Dataphyte: CBN's interest rate hikes prove ineffective for inflation

The Central Bank of Nigeria (CBN) has increased the benchmark interest rate from 17.50 to 18 percent.

At the end of the Monetary Policy Committee (MPC) meeting on Tuesday, the CBN Governor, Godwin Emefiele, attributed the interest rate raise to the need to reduce inflationary pressure. 

Nigeria’s central bank has increased the interest rate six times. The interest rate was initially set at 11.5 percent between 2021 to March 2022. It was raised to 13 percent in May and 14.0 percent in July. It rose to 15 and 16.5 percent between September and December 2022. The interest rate increased further from 16.5 percent in December 2022 to 17.5 percent in January 2023 until this month when it was raised to 18 percent. 

READ ALSO: Nigeria loses N20tn to Emefiele’s tactless naira policy

Interest rate increase fails to tame inflation

A greater interest rate implies that the lender will compensate the borrower with a high rate relative to the amount borrowed. A reduced interest rate implies a lower cost for repaying borrowed funds but a higher rate is the opposite, economists say. 

The current inflation rate in Nigeria is 21.07 per cent, up 0.9 percent from the rate that was registered in the previous month. Nigeria’s inflation has continued to trend upwards in nearly one year despite the CBN's interest rate hikes.

Since interest rate was raised in May 2022, inflation has accelerated from 17.71 percent to 21.91 percent, according to the National Bureau of Statistics (NBS) data.

The implication is that the interest rate hikes have not tamed inflationary pressure on the economy.

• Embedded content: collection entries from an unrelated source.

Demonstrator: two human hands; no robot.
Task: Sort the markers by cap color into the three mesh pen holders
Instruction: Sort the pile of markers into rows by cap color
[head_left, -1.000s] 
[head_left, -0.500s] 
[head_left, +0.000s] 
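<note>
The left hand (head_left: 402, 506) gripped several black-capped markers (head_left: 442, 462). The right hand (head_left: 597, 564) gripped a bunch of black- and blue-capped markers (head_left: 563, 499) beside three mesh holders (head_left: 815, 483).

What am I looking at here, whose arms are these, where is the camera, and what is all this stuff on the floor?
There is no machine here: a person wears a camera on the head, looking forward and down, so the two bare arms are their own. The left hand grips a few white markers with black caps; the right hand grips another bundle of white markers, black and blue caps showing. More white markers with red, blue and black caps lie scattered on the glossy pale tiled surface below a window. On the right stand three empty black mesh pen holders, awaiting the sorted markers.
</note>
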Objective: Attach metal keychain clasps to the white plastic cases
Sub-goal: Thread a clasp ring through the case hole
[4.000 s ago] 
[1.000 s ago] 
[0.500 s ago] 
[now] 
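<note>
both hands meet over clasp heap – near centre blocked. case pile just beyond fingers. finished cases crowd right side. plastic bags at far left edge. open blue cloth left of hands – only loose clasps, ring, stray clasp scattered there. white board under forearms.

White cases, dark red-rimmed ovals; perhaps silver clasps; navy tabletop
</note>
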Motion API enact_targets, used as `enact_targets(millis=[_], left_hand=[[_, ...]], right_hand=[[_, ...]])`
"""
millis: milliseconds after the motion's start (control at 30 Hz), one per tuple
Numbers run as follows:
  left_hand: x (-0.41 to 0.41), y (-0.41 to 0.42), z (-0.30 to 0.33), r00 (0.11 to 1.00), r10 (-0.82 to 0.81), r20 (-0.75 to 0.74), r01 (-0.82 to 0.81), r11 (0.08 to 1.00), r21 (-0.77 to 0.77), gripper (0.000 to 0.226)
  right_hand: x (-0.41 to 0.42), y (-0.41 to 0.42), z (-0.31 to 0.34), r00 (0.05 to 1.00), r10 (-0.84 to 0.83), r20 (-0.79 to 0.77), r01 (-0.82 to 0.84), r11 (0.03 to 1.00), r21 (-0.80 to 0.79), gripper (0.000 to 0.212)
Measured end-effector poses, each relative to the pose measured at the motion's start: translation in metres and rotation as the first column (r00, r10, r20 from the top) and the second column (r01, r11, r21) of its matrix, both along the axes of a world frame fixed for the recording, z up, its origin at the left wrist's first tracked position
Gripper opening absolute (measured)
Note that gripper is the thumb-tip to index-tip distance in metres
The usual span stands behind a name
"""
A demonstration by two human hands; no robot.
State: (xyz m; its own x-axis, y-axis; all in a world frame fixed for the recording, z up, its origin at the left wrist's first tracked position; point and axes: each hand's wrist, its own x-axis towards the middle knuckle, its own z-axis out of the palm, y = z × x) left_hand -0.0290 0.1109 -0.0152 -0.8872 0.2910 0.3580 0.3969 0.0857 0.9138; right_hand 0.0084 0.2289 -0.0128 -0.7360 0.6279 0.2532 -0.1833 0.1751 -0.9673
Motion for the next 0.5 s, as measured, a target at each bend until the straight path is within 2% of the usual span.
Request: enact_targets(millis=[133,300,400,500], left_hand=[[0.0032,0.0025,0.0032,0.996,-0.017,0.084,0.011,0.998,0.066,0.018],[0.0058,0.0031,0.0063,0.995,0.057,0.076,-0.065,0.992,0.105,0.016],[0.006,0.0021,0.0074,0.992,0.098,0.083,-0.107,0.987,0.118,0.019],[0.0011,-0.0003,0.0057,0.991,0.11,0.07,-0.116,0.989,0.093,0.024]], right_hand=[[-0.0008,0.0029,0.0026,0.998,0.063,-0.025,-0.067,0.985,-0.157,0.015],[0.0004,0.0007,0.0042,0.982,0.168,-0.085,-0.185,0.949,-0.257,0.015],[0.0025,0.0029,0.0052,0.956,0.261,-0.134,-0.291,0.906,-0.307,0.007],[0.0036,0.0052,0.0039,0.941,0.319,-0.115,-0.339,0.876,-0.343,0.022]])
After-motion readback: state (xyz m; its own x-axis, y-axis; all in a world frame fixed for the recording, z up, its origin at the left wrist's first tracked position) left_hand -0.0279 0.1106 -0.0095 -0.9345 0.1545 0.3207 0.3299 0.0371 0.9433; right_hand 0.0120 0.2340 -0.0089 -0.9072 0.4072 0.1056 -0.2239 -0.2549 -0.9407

Supply-side issues must be resolved

The Chief Executive Officer, Centre for the Promotion of Private Enterprise, Dr Muda Yusuf, said Nigeria needed to address supply-side issues that were fuelling inflation.

“It is important to look at the drivers of inflation and address them instead of proffering solutions that will not help production. These steps will not tame inflation but will rather worsen it. The drivers of inflation are foreign exchange shortages, insecurity, weak purchasing power and low production. These are the things we must address with our policies," he said.

According to the CEO of Cowry Assets Management Limited, Johnson Chukwu, the persistent increases in interest rates would contract economic activities, raise cost of credit, and drive up cost of goods.

"It is possible to shut down the productive sectors with this stance," he said in a recent interview.

The European Central Bank asserts that changes in interest rates have different degrees of impact on all aspects of the economy, including bank loans, market loans, mortgages, bank deposit rates, and other investment instruments.

Resource development and SME advisor, Ronke Onadeko, said that interest rates were a form of lawful taxation. However, she stated that the frequency of bank lending would change as a result of the interest rate changes. She noted that there was a negative connection between the borrowing rate and the stock prices of firms that typically depended on loans. 

An economics lecturer at Covenant University, Ogun State, Professor Jonathan Aremu, said shortage of funds was driving up interest rates, noting that the government and the CBN must raise interest rates because people lacked the resources to create goods, particularly agricultural goods. 

He clarified that the low number of transactions and limited access to capital had caused inflation to rise, which was the primary cause of the rising interest rate.

Aremu recommended that currency be put into circulation because doing so would reduce inflation and eliminate the need to raise Nigeria's interest rate.